決算期変更で早めに決算期を切り上げた場合、売上が1,000万円を超えることは少ないかもしれません。ですが、短い決算期の間に多くの売上が計上されている場合は、免除にならないことがあるでしょう。また、決算期を早めに切り上げることで、本来なら2年度ある消費税の免税期間が短くなり、かえって消費税の納付額が増える可能性も考えられます。
前期との比較・経営分析が難しくなる
事業を行う上で経営分析が必要ですが、決算期変更で分析が難しくなるデメリットもあります。通常経営分析は1年単位で行うことが多いですが、決算期変更をした場合、その分を考慮する必要が出てくるからです。例年より事業年度の期間が短くなる分、前期との比較がしづらくなることもあるでしょう。
税理士費用が増える可能性も
決算期変更は、税理士報酬の支払いを増やす可能性にも注意が必要です。一般的に、毎月の支払いとは別に、決算期には決算書作成代や確定申告費用として税理士への支払いが発生することが多いでしょう。決算期変更でいつもより支払いが早まる分、資金繰りに影響が出ないよう気を付けましょう。
決算期変更の理由づけが必要
決算期変更は法律で認められており、変更回数にも制限がありません。10年に1~2回程度までなら問題にならないことが多いですが、頻繁に変えるのは避けましょう。明確な理由がなければ、税務調査で「節税目的のために頻繁に変更しているのではないか」と捉えられかねないからです。
例えば繁忙期と閑散期がある事業では、「以前に比べ売り上げが増える時期がずれたため、経営計画を立てやすいように決算月を変更した」など、理由付けできるようにしましょう。
ちなみに、決算期の変更は、12か月を超えて変更することはできません。法人税法において、一定の例外を除き、1事業年度は1年を超えることができないと定められているからです。

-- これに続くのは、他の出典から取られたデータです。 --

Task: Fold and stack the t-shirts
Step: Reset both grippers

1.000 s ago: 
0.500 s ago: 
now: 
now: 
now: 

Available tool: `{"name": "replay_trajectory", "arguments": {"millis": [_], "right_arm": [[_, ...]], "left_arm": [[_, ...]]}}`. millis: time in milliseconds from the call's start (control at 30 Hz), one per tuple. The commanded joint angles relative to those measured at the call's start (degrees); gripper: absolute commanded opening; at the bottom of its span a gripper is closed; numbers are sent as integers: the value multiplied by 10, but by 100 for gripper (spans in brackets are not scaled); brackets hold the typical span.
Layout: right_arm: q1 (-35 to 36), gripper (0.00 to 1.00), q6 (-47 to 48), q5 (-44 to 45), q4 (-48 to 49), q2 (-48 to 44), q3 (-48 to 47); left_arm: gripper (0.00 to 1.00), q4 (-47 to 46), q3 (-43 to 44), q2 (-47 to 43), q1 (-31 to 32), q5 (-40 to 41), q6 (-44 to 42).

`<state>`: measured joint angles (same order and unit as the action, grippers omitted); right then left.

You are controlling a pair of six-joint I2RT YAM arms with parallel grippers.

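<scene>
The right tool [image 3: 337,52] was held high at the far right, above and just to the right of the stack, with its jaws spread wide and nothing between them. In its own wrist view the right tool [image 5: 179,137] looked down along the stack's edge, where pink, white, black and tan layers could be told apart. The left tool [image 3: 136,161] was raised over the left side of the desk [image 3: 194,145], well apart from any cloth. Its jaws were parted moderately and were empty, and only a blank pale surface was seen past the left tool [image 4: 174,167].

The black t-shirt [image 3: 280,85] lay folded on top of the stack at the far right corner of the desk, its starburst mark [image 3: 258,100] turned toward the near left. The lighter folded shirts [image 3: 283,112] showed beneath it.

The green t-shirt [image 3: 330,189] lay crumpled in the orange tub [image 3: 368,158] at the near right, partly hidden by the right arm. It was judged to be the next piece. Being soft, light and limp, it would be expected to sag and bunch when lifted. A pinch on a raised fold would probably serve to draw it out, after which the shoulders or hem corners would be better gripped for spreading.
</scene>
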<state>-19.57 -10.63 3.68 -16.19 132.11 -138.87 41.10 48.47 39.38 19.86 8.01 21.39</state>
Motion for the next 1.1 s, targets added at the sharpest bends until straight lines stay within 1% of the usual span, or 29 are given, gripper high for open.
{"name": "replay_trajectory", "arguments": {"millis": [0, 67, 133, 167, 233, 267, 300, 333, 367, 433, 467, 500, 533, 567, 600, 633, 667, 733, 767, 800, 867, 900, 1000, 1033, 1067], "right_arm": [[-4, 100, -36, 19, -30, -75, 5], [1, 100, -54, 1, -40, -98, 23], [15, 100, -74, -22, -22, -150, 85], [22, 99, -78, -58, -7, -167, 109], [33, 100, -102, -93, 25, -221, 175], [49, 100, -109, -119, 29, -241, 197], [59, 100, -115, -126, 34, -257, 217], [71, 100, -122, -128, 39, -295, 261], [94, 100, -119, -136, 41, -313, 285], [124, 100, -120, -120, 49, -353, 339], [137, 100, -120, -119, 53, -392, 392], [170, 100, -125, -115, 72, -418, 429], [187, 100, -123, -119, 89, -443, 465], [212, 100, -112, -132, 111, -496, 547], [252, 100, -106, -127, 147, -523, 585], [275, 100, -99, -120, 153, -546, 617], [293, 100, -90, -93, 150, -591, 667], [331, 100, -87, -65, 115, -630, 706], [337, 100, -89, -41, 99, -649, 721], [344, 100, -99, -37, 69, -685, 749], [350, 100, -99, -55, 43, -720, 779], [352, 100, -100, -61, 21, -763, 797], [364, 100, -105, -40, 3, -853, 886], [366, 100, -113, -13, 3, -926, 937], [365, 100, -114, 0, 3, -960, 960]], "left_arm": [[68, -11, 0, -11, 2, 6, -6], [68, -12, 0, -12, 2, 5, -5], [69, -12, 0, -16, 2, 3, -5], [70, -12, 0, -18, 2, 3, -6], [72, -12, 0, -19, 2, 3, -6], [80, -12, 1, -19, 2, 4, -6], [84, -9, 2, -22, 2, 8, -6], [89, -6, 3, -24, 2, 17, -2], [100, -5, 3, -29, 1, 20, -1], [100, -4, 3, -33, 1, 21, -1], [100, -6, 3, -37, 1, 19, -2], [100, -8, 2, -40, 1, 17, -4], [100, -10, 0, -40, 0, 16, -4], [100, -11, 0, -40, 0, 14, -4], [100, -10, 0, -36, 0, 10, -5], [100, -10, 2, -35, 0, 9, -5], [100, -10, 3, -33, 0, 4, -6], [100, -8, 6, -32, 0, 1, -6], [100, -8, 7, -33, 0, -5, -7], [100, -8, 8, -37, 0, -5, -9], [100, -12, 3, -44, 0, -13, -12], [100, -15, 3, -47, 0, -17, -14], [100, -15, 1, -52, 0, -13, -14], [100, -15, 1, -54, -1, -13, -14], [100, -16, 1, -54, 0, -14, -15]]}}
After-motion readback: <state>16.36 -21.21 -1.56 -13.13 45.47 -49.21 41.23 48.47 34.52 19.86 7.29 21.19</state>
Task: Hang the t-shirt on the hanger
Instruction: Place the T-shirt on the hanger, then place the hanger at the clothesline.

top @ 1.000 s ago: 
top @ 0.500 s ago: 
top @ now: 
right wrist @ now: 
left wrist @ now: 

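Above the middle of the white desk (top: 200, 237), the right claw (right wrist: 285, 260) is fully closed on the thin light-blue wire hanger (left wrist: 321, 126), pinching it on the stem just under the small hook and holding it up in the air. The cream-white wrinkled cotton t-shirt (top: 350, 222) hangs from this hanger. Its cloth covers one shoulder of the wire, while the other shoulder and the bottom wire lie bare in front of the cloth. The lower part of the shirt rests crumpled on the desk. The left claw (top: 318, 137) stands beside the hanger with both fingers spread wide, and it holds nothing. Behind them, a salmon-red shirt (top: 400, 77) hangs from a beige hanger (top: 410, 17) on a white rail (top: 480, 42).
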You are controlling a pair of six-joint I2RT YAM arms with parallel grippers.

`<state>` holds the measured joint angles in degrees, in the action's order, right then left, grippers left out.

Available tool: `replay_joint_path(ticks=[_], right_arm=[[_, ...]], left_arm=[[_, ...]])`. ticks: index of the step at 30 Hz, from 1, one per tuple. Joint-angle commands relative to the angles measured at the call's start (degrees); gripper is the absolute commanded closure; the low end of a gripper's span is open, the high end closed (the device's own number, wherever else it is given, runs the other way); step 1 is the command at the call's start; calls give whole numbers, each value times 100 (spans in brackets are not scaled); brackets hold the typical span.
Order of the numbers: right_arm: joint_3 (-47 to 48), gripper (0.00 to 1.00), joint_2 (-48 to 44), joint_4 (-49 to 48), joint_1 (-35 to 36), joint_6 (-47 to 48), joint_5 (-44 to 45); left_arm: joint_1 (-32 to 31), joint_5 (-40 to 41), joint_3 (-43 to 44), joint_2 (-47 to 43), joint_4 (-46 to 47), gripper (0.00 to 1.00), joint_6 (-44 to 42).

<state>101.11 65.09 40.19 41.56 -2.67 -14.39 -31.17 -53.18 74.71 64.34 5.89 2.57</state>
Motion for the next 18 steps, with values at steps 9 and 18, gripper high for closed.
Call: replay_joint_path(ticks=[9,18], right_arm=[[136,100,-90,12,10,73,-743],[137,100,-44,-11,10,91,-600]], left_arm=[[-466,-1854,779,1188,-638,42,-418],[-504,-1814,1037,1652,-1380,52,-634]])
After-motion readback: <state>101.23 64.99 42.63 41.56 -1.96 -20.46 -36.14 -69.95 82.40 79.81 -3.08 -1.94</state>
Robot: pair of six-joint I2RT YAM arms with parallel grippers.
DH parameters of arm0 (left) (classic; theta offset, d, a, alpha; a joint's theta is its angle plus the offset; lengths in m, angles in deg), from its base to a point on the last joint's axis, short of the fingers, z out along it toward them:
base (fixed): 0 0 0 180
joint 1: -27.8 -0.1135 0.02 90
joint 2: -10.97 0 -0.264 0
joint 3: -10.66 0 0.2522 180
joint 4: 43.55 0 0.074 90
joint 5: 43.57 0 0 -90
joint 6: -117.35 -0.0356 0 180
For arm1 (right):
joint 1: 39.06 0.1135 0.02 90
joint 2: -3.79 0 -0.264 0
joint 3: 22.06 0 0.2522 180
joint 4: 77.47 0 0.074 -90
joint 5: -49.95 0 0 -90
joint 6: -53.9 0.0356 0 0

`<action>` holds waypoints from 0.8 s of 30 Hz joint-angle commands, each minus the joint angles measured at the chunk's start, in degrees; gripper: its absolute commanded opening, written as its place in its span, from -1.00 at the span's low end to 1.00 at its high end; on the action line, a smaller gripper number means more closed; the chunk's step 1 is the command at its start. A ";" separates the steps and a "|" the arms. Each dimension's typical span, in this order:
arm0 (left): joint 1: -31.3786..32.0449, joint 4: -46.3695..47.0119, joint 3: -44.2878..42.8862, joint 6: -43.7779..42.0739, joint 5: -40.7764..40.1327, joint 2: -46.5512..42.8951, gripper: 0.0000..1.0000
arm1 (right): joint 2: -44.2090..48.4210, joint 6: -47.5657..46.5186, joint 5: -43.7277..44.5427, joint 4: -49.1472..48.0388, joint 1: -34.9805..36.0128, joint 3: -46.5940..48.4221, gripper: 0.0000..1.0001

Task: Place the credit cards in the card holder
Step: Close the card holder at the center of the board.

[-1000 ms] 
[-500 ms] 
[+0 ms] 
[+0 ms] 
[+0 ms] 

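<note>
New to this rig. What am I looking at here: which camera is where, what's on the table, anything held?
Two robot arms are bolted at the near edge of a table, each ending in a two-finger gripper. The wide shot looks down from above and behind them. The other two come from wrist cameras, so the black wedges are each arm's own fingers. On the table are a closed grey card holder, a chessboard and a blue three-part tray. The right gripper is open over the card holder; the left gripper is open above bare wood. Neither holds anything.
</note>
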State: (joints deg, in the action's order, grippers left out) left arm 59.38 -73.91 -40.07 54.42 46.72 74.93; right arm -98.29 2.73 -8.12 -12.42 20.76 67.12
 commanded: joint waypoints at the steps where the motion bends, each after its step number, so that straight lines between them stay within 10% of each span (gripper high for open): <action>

決算期変更は急な高額利益が生まれた場合の節税に効果的
メリットや注意点もふまえて決算期変更を
大きな利益が発生する予定があるときは、決算期変更により早めに切り上げることで、節税対策として有効です。翌事業年度に利益を繰り延べることができるので、1年間かけてほかの節税対策を取ることができるでしょう。事業者によっては、消費税の節税効果も期待できます。
決算期変更は、定款の変更のため臨時株主総会を開き、税務署などへ届け出をすることで変えることができます。ただし、決算期を早めることで、納税や税理士報酬の支払い等のタイミングも早くなるので、資金繰りには注意が必要です。
また、法律上、変更回数に制限はありませんが、高頻度で変更すると税務調査で疑われやすいので、最低限に抑えるようにしましょう。メリットと注意点を踏まえた上で、会社経営において効果的なタイミングがあれば、決算期の変更を検討してみてはいかがでしょうか。